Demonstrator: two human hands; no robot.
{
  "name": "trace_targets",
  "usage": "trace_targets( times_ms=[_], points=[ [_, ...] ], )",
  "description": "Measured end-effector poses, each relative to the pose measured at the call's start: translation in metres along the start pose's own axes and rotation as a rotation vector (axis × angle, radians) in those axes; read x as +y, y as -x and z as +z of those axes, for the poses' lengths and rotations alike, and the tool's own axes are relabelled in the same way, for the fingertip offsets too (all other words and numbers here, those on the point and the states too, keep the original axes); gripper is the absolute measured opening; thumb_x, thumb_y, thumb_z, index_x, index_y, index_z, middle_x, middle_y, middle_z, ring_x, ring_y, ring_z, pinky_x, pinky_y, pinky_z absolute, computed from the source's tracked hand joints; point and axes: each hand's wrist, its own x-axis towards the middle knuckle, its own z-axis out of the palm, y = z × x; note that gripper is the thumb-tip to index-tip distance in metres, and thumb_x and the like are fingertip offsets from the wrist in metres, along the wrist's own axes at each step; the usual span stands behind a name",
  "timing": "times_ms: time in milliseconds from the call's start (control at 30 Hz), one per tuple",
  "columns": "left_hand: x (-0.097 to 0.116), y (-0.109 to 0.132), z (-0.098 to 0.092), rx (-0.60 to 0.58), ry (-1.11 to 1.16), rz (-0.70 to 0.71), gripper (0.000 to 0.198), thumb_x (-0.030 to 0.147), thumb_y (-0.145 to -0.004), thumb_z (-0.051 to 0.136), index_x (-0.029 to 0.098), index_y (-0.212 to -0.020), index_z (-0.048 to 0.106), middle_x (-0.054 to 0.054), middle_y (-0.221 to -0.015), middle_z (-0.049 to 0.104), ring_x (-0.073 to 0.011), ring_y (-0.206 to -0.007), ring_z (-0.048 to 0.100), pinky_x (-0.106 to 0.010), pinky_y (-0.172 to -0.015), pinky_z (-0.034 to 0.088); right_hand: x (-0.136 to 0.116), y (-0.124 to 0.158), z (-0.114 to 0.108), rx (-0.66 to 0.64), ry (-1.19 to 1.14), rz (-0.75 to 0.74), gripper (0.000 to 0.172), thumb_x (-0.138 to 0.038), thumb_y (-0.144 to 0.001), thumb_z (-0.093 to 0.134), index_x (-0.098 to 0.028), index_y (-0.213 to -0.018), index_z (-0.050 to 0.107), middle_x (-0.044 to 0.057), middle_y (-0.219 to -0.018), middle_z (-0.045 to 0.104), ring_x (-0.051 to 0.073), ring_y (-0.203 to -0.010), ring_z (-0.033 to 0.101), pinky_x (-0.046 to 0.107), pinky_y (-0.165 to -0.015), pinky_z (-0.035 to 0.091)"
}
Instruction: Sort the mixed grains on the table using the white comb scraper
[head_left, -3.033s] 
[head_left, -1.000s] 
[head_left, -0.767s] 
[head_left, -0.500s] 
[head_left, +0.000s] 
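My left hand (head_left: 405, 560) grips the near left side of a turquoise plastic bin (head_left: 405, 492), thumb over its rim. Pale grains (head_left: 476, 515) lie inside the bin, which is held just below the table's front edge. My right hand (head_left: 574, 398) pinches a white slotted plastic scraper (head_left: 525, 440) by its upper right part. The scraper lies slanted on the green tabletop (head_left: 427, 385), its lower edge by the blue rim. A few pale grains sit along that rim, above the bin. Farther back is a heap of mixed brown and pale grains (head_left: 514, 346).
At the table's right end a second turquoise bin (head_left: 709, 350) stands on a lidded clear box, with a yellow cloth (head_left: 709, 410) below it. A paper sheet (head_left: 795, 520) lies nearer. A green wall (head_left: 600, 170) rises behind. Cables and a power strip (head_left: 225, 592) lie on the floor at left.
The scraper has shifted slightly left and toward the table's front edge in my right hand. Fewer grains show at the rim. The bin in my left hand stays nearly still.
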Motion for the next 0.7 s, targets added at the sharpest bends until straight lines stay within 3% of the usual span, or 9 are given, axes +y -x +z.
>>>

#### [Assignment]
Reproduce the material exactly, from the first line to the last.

#### [Output below]
Demonstrator: two human hands; no robot.
{
  "name": "trace_targets",
  "usage": "trace_targets( times_ms=[_], points=[ [_, ...] ], )",
  "description": "Measured end-effector poses, each relative to the pose measured at the call's start: translation in metres along the start pose's own axes and rotation as a rotation vector (axis × angle, radians) in those axes; read x as +y, y as -x and z as +z of those axes, for the poses' lengths and rotations alike, and the tool's own axes are relabelled in the same way, for the fingertip offsets too (all other words and numbers here, those on the point and the states too, keep the original axes); gripper is the absolute measured opening; thumb_x, thumb_y, thumb_z, index_x, index_y, index_z, middle_x, middle_y, middle_z, ring_x, ring_y, ring_z, pinky_x, pinky_y, pinky_z absolute, computed from the source's tracked hand joints; point and axes: each hand's wrist, its own x-axis towards the middle knuckle, its own z-axis out of the palm, y = z × x; note that gripper is the thumb-tip to index-tip distance in metres, and thumb_x and the like are fingertip offsets from the wrist in metres, along the wrist's own axes at each step; the usual span stands behind a name",
  "timing": "times_ms: time in milliseconds from the call's start (control at 30 Hz), one per tuple",
  "columns": "left_hand: x (-0.097 to 0.116), y (-0.109 to 0.132), z (-0.098 to 0.092), rx (-0.60 to 0.58), ry (-1.11 to 1.16), rz (-0.70 to 0.71), gripper (0.000 to 0.198), thumb_x (-0.030 to 0.147), thumb_y (-0.145 to -0.004), thumb_z (-0.051 to 0.136), index_x (-0.029 to 0.098), index_y (-0.212 to -0.020), index_z (-0.048 to 0.106), middle_x (-0.054 to 0.054), middle_y (-0.221 to -0.015), middle_z (-0.049 to 0.104), ring_x (-0.073 to 0.011), ring_y (-0.206 to -0.007), ring_z (-0.048 to 0.100), pinky_x (-0.106 to 0.010), pinky_y (-0.172 to -0.015), pinky_z (-0.034 to 0.088); right_hand: x (-0.136 to 0.116), y (-0.124 to 0.158), z (-0.114 to 0.108), rx (-0.66 to 0.64), ry (-1.19 to 1.14), rz (-0.75 to 0.74), gripper (0.000 to 0.172), thumb_x (-0.138 to 0.038), thumb_y (-0.144 to 0.001), thumb_z (-0.093 to 0.134), index_x (-0.098 to 0.028), index_y (-0.213 to -0.018), index_z (-0.050 to 0.107), middle_x (-0.044 to 0.057), middle_y (-0.219 to -0.018), middle_z (-0.045 to 0.104), ring_x (-0.051 to 0.073), ring_y (-0.203 to -0.010), ring_z (-0.033 to 0.101), pinky_x (-0.046 to 0.107), pinky_y (-0.165 to -0.015), pinky_z (-0.035 to 0.091)"
}
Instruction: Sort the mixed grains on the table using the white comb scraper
[head_left, -3.033s] 
[head_left, -1.000s] 
[head_left, -0.767s] 
[head_left, -0.500s] 
[head_left, +0.000s] 
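My left hand (head_left: 405, 560) grips the near left side of a turquoise plastic bin (head_left: 405, 492), thumb over its rim. Pale grains (head_left: 476, 515) lie inside the bin, which is held just below the table's front edge. My right hand (head_left: 574, 398) pinches a white slotted plastic scraper (head_left: 525, 440) by its upper right part. The scraper lies slanted on the green tabletop (head_left: 427, 385), its lower edge by the blue rim. A few pale grains sit along that rim, above the bin. Farther back is a heap of mixed brown and pale grains (head_left: 514, 346).
At the table's right end a second turquoise bin (head_left: 709, 350) stands on a lidded clear box, with a yellow cloth (head_left: 709, 410) below it. A paper sheet (head_left: 795, 520) lies nearer. A green wall (head_left: 600, 170) rises behind. Cables and a power strip (head_left: 225, 592) lie on the floor at left.
The scraper has shifted slightly left and toward the table's front edge in my right hand. Fewer grains show at the rim. The bin in my left hand stays nearly still.
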Motion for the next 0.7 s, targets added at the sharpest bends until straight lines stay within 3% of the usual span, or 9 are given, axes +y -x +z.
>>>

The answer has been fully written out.